LPT to I2C Interface (2)

This circuit is an improvement on (1). The buffers drive the input lines of the cable to the PC, so they do not present capacitive load to the I2C bus. The buffers are powered by the 5V from the application circuit. The type of buffer is deliberately unspecified - you may use spare gates from your application circuit. Note that the buffers should not be at the PC end of the cable where they would provide no benefit!

You could put this circuit in a small Centronics adaptor box (e.g. Maplin JW56L or JW540) with a Centronics connector socket for a printer cable, and I2C signal outputs. There is no standard I2C connector, but you could follow the Elektor mini-DIN connector convention used in their I2C projects, or the 4-pin FCC68 connector convention used by the AccessBus standard.
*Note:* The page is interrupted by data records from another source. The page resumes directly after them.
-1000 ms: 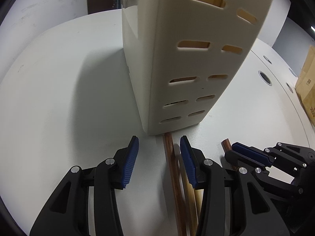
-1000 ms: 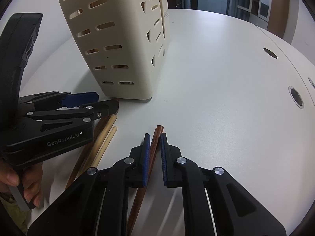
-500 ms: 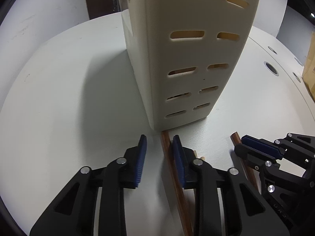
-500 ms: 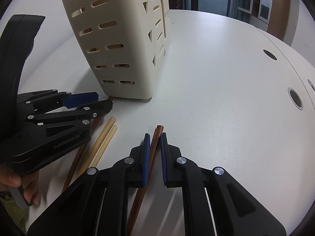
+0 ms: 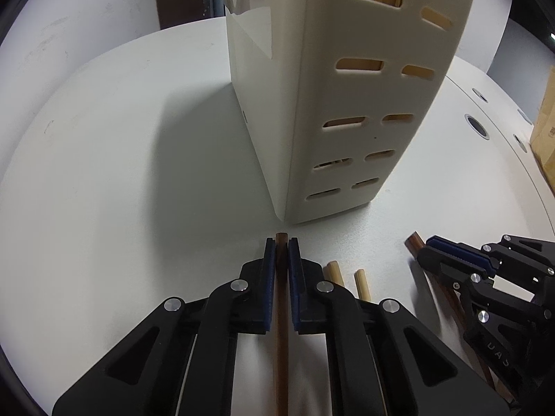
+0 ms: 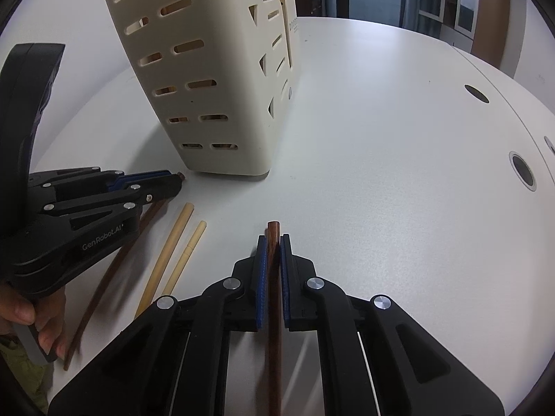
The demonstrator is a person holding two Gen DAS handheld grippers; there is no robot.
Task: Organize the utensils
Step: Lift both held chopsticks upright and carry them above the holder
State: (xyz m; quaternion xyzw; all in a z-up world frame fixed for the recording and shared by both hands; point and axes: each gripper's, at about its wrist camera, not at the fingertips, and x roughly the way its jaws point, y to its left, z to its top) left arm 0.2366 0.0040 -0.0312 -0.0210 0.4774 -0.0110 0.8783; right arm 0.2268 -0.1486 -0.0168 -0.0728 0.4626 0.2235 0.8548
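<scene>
A cream slotted utensil holder (image 5: 350, 97) stands on the white table; it also shows in the right wrist view (image 6: 208, 86). My left gripper (image 5: 281, 244) is shut on a dark brown chopstick (image 5: 281, 329) just in front of the holder's base. My right gripper (image 6: 273, 241) is shut on another dark brown chopstick (image 6: 274, 312). Two light bamboo chopsticks (image 6: 173, 249) lie on the table between the grippers. The left gripper (image 6: 173, 182) shows in the right wrist view with its chopstick (image 6: 104, 291) trailing back.
The white round table (image 6: 381, 156) has cable holes (image 6: 522, 170) at the right. A cardboard box (image 5: 546, 121) sits at the far right edge. The person's hand (image 6: 31, 312) holds the left gripper's handle.
My left gripper has closed on the dark chopstick in front of the holder. My right gripper has stayed shut on its chopstick and barely moved.
</scene>
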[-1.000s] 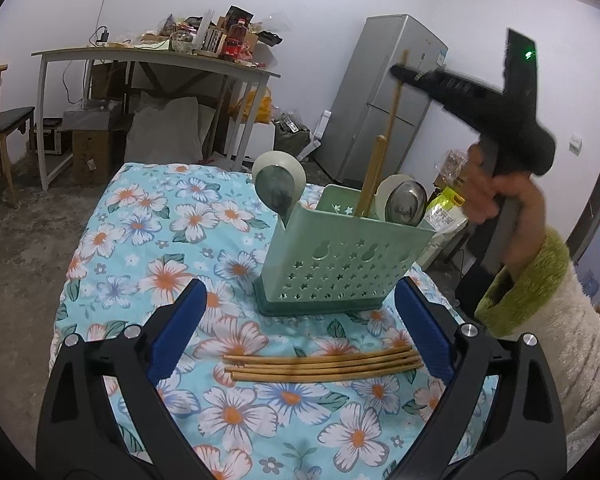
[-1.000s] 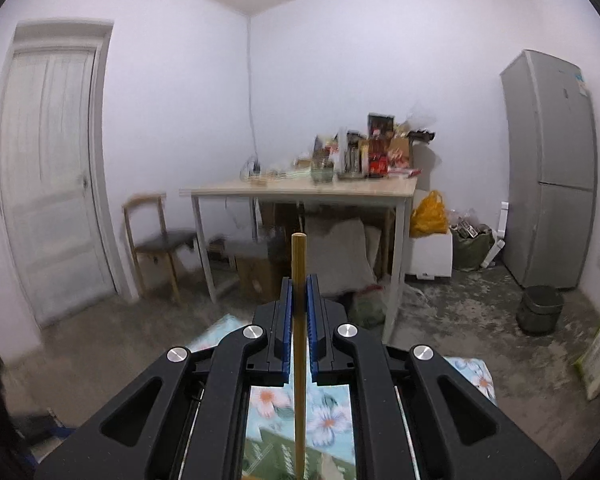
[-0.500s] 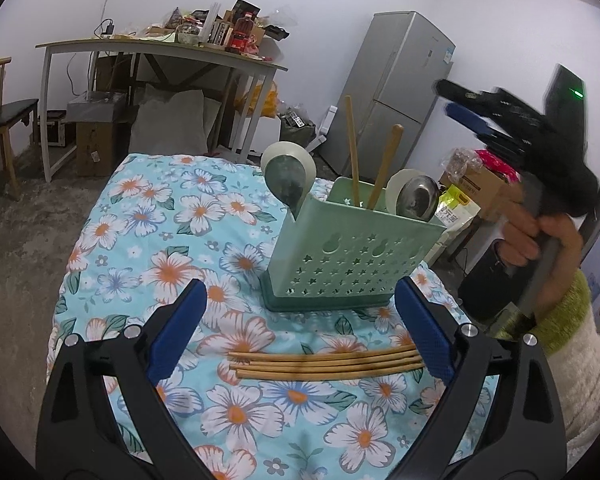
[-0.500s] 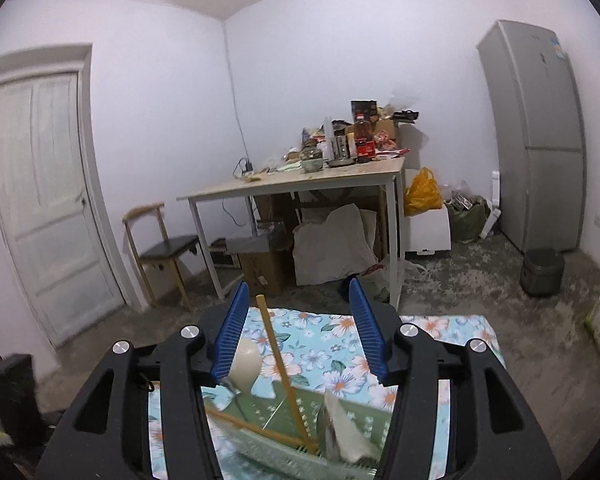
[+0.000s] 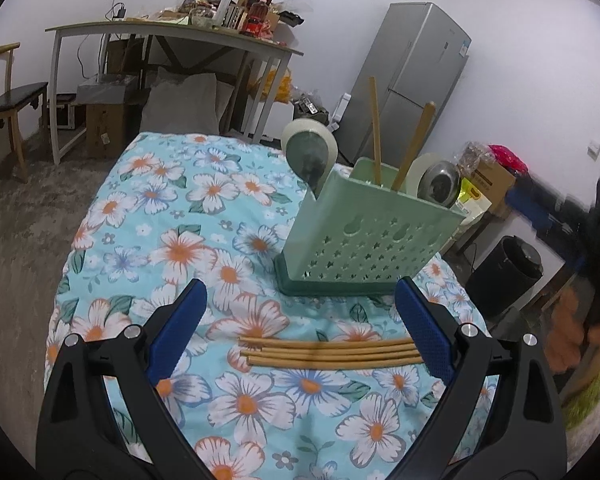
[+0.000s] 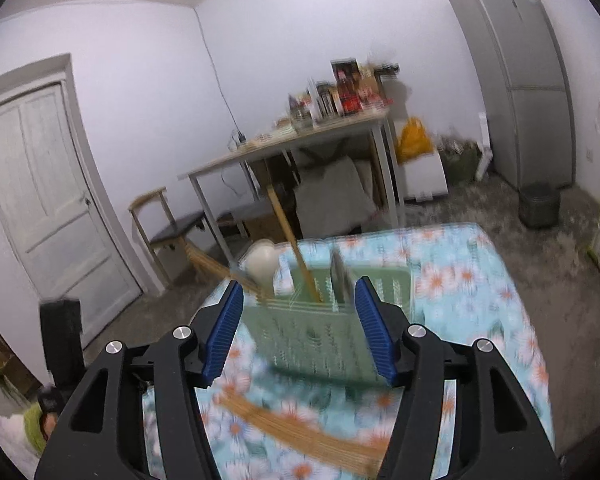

Irritatingly, neither PCB-mounted connector has pins on a decimal-inch grid used on most prototyping boards, and FCC68 requires a special crimping tool.


Disclaimers:

This design has not been tested, so I cannot guarantee it will do anything. The only thing I can say is that I managed to get teletext data out of the circuit involving the I2C interface number 1, the MV1815 and the 4464 DRAM, using a small MSDOS & C program. The video signal was from the SCART socket of a TV.

I have tested the tuner circuit. The charge pump works, driving the appropriate tuner pin to 33V. A hiss can be heard with Walkman earphones, exactly like a non-tuned TV, so I assume the audio part of the tuner is working.

I cannot see any reason why it should not receive teletext, with suitable software.

I have a skeletal Windows program which gets as far as opening windows, loading character set test pages and selecting fonts (teletext text, graphics contiguous and graphics separated). But that's all so far. I'm currently wondering how one tuner and a couple of acquisition circuits should be multiplexed between several documents of teletext pages attached to several different stations. I had a few ideas based on UNIX device drivers I have seen (read and write blocks, and send requests for blocks to a strategy function that decides which order to try to get them). I do not have much time to devote to this project.

I am only releasing this design without software because of the many people I have met on the Internet interested in teletext receivers, and I thought I might save them from the design research I have already done. By the time I got round to finishing the software, the tuner or the MV1815 were obsolete although the general conceptual blocks on page 1 should remain valid. You could replace the MV1815 decoder module with an SAA5246 based one for instance. If anyone wishes to collaborate with me on software, I can be contacted at the address below.

I give permission to copy for personal use. I expressly do not give permission to go around touting it as your own design, or hawking it to magazines as your own (paid or unpaid), or anything else of a similar sneaky nature.